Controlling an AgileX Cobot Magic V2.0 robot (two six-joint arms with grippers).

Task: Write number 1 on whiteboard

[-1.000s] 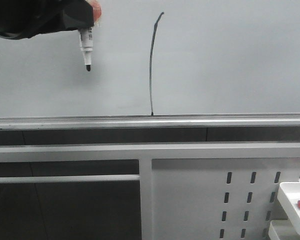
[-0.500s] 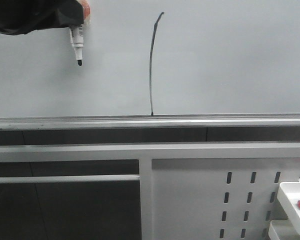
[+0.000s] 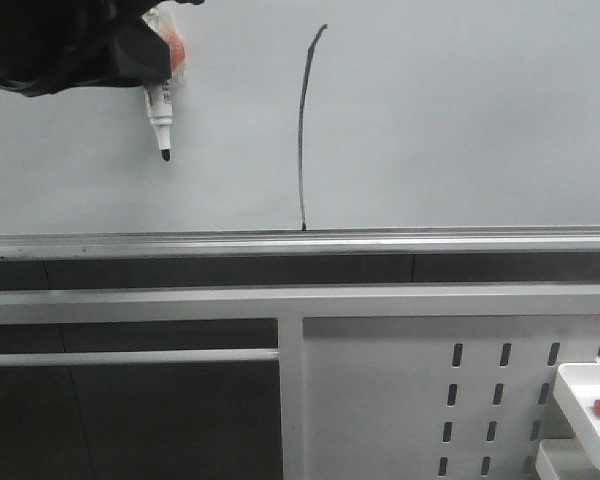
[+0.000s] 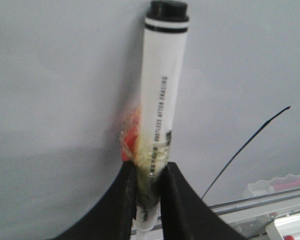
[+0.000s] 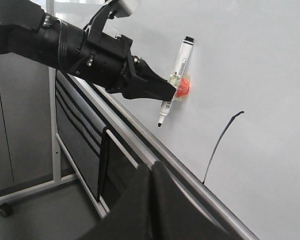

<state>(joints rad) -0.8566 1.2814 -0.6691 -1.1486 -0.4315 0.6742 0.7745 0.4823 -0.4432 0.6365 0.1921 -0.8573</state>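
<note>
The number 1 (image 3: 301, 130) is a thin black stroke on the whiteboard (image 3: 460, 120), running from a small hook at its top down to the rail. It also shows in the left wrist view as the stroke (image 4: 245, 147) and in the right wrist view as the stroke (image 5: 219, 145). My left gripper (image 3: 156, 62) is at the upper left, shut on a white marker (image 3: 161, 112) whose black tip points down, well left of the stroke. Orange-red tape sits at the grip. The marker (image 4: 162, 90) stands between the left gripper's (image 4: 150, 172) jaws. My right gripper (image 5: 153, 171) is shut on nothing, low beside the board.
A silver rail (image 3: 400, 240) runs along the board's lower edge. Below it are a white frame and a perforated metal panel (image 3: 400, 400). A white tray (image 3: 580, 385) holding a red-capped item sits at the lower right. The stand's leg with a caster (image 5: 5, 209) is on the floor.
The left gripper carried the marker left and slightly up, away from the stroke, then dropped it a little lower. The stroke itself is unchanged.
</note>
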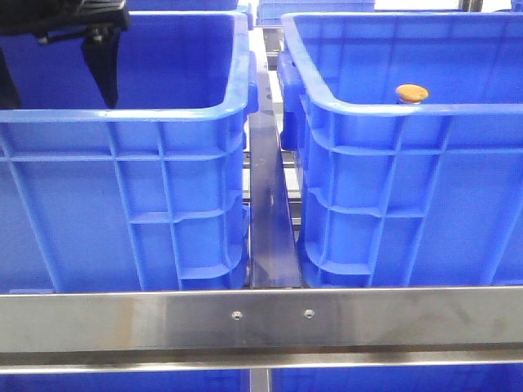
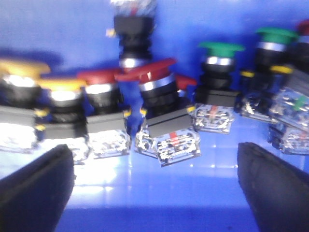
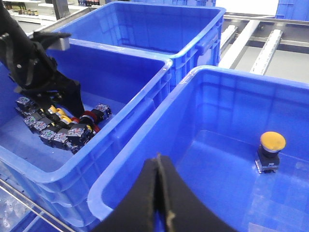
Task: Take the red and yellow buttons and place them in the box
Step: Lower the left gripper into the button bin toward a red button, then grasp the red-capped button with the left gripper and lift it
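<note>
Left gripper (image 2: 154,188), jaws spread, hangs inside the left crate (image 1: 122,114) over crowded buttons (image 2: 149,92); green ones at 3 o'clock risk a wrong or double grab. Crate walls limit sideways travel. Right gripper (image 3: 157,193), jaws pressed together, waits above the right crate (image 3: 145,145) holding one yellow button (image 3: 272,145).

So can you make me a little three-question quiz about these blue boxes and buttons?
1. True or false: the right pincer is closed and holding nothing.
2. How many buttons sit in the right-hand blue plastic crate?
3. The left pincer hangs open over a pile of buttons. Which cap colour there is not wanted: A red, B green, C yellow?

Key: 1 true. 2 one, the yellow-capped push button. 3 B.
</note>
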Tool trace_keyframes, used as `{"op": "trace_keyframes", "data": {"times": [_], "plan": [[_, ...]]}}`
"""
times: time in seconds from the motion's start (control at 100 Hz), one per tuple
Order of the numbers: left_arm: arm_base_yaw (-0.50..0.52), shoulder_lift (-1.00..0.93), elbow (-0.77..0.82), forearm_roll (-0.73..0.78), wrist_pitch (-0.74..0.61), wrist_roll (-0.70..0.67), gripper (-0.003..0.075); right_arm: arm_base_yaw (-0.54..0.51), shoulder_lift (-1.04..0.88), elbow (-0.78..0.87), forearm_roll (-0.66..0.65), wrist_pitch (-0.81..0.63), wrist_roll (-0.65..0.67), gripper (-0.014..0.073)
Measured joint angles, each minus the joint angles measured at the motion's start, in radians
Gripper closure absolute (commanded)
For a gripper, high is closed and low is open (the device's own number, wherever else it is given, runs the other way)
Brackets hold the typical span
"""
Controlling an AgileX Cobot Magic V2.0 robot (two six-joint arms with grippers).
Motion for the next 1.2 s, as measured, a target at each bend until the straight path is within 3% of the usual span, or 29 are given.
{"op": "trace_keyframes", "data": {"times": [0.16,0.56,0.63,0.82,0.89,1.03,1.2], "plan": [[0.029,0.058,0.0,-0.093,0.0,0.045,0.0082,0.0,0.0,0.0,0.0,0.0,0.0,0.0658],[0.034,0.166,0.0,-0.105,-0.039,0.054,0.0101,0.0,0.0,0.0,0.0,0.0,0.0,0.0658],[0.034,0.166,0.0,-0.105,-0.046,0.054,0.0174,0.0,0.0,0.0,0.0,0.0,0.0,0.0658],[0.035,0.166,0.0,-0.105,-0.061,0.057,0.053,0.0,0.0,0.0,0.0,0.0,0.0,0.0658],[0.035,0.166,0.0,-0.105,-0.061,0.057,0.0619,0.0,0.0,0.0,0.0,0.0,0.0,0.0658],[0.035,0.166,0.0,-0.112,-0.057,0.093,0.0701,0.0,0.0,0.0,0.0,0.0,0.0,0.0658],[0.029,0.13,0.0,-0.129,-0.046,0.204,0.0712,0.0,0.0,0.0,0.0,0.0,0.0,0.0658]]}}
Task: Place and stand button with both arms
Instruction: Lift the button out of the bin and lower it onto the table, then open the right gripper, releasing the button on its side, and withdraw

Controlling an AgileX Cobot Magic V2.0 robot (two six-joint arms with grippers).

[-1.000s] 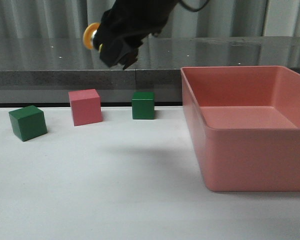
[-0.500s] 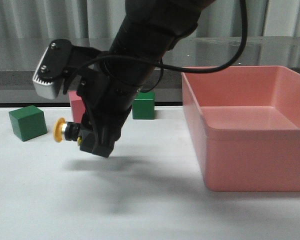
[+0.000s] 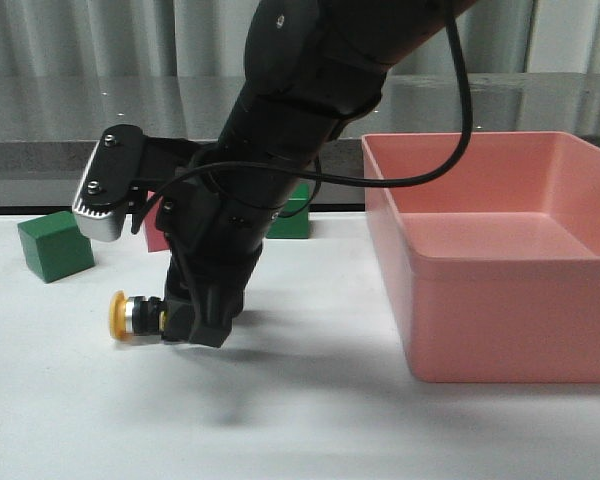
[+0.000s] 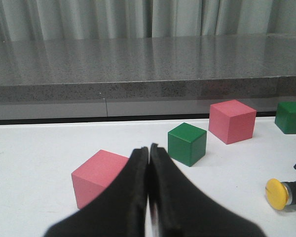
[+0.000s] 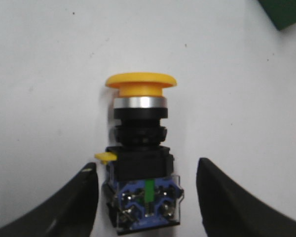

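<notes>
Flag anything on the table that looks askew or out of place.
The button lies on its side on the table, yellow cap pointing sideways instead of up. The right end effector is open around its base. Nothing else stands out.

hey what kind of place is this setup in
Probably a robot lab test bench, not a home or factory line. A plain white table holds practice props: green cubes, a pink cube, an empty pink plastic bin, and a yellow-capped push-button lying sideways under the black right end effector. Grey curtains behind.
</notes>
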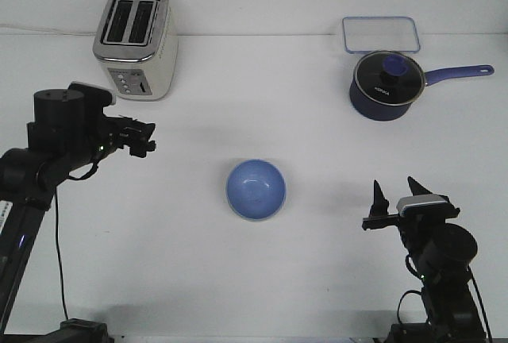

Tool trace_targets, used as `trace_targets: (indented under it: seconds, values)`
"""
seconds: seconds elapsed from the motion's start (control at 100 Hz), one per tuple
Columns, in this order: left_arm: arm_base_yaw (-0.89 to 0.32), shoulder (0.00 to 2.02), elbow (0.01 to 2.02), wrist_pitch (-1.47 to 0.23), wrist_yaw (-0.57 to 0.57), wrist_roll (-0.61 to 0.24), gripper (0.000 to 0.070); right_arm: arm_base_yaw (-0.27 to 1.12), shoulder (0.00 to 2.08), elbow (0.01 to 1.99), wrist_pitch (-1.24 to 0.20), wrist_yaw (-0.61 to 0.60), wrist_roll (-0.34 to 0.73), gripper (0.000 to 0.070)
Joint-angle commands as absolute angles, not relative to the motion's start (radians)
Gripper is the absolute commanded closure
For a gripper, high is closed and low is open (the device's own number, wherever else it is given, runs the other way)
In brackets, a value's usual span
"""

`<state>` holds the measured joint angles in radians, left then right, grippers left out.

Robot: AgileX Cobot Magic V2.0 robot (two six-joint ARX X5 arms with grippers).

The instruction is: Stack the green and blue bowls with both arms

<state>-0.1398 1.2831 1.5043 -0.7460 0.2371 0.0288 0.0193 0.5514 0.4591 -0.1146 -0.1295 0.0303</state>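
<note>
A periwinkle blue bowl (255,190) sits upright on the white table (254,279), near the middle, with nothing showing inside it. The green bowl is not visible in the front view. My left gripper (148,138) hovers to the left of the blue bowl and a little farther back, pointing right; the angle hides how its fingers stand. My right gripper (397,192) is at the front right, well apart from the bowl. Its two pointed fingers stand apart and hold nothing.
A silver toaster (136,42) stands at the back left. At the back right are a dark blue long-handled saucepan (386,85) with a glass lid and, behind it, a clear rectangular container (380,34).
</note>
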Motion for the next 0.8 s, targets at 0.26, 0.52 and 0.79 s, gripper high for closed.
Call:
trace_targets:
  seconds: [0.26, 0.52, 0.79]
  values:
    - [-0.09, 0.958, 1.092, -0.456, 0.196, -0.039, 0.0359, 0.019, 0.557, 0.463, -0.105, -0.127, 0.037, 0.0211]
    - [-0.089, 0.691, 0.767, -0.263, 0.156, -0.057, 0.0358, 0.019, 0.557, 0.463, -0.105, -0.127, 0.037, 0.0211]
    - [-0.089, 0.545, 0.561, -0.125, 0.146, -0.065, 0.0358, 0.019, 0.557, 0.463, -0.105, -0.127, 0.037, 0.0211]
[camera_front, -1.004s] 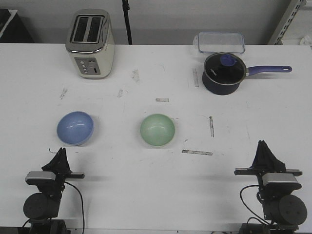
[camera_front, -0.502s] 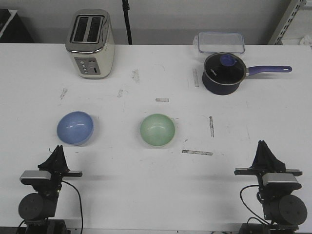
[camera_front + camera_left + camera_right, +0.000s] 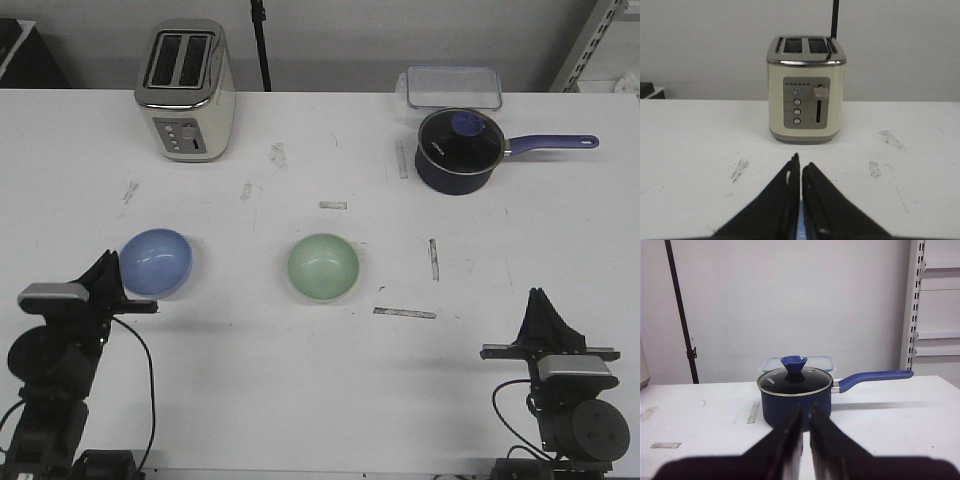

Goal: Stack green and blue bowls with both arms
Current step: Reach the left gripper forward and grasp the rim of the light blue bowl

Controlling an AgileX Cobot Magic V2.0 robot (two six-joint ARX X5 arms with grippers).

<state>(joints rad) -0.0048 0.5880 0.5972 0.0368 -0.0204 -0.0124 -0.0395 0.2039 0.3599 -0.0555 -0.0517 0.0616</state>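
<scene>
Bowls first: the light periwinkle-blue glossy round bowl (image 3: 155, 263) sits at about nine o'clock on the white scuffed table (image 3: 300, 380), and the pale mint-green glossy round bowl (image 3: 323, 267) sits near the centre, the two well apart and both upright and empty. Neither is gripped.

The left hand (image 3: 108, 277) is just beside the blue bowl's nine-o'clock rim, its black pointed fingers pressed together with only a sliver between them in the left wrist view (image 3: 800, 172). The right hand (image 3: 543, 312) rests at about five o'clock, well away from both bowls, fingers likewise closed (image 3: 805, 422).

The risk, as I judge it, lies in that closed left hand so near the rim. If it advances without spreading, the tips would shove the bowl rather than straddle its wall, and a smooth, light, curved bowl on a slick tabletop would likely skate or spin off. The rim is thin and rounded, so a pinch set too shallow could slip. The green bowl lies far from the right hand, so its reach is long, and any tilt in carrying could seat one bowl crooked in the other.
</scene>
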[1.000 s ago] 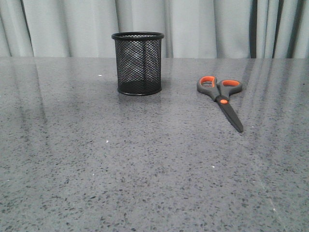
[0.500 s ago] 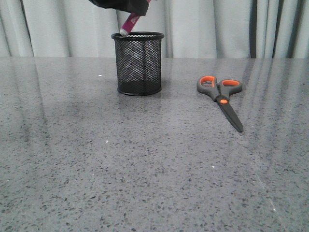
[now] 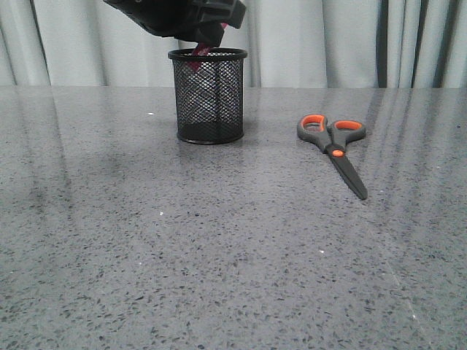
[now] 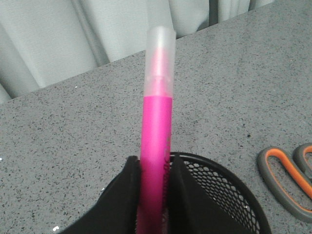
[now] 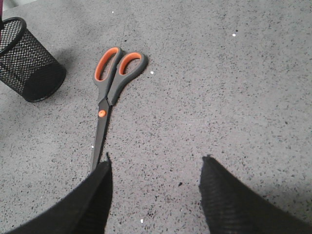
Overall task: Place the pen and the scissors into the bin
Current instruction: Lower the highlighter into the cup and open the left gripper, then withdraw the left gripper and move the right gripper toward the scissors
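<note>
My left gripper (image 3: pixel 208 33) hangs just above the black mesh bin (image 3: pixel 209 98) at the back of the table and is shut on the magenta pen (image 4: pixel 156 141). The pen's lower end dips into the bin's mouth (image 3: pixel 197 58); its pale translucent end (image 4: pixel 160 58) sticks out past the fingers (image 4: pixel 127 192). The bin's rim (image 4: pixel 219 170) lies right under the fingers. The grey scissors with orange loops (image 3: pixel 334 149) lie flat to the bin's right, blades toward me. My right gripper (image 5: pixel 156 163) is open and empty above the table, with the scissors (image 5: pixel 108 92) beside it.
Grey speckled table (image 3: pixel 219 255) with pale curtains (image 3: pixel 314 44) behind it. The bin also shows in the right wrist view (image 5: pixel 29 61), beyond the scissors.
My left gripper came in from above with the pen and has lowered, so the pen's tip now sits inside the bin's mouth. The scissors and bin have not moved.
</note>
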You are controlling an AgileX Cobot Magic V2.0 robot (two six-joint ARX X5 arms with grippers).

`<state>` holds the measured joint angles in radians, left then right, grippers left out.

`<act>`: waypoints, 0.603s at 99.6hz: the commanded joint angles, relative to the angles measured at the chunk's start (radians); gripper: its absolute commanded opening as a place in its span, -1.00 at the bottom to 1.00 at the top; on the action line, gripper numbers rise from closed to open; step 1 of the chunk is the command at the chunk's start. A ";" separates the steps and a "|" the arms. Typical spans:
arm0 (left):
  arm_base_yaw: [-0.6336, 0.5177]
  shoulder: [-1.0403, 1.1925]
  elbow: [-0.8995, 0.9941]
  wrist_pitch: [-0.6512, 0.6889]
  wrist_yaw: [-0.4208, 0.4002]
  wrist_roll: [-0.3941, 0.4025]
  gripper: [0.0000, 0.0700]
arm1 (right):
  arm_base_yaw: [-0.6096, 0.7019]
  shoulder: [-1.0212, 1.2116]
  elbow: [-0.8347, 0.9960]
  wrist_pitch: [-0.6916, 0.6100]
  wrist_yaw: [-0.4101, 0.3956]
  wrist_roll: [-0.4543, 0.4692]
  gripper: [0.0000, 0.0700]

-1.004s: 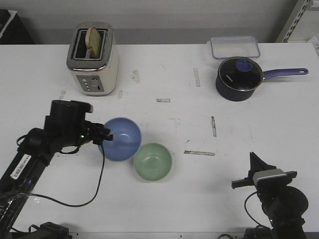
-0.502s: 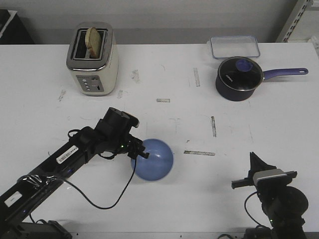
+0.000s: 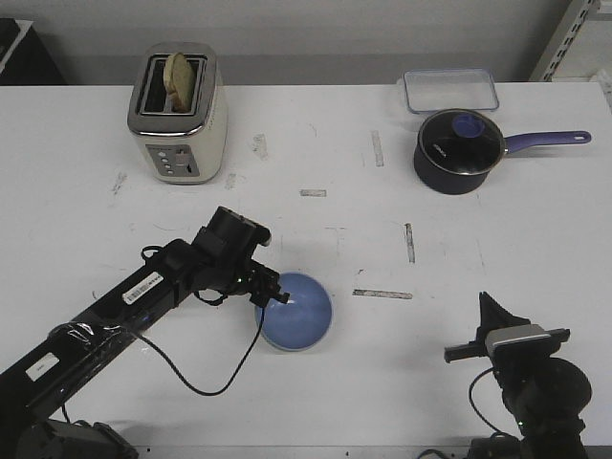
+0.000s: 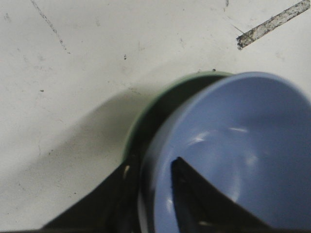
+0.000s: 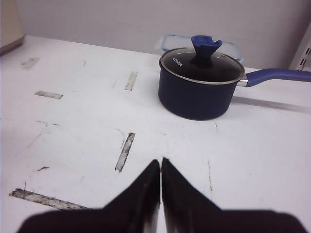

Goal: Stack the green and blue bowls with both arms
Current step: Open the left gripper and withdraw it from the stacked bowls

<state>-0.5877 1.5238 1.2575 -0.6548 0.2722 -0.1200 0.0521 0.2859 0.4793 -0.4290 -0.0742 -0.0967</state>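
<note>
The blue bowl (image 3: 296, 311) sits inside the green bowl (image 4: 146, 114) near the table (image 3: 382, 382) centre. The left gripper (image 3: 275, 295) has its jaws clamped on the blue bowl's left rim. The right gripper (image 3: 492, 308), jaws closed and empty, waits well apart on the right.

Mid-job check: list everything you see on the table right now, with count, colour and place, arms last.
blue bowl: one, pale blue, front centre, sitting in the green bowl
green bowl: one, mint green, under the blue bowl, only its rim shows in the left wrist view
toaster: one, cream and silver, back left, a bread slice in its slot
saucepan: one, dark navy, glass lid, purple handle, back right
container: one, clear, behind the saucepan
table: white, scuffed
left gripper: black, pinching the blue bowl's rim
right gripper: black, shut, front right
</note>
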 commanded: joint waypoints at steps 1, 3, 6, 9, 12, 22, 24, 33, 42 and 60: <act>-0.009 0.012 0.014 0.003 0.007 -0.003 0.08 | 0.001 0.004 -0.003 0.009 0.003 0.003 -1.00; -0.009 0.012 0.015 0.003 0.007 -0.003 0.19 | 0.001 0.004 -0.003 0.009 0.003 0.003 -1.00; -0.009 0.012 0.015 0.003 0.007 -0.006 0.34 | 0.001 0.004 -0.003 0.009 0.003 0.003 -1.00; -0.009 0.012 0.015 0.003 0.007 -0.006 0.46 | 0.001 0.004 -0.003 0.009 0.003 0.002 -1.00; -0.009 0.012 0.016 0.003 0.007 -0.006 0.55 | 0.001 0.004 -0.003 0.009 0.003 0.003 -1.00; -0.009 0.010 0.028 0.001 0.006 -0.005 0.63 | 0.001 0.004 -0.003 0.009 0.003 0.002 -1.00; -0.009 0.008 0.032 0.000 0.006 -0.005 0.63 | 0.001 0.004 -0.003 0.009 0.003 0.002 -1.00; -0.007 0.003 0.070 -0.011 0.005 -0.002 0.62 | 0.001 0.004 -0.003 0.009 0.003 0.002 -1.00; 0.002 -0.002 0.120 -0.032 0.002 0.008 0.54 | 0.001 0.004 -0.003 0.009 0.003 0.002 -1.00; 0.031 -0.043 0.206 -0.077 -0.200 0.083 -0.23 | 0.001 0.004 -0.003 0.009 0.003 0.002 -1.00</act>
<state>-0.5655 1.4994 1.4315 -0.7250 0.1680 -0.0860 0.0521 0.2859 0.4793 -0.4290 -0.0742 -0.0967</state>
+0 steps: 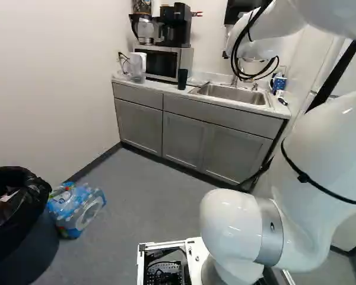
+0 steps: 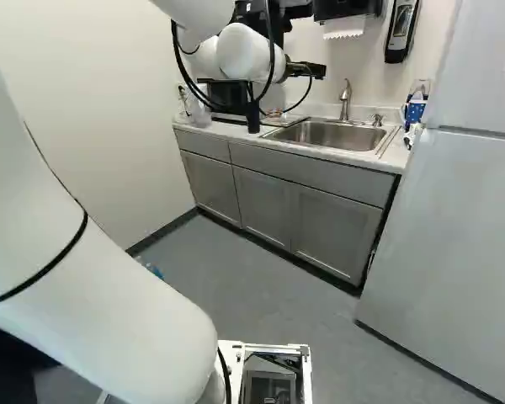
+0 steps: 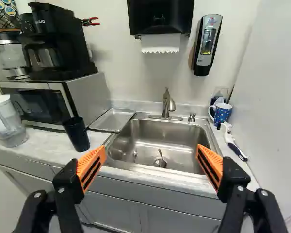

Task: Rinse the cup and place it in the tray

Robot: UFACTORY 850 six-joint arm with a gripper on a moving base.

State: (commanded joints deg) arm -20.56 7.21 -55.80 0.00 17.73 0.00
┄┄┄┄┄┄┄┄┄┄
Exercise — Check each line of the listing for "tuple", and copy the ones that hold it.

Solution to the exercise —
times: time in seconds from the motion's start (control at 100 Hz), one per tuple
seconds: seconds elapsed from the motion's start (control at 100 Hz), one per tuple

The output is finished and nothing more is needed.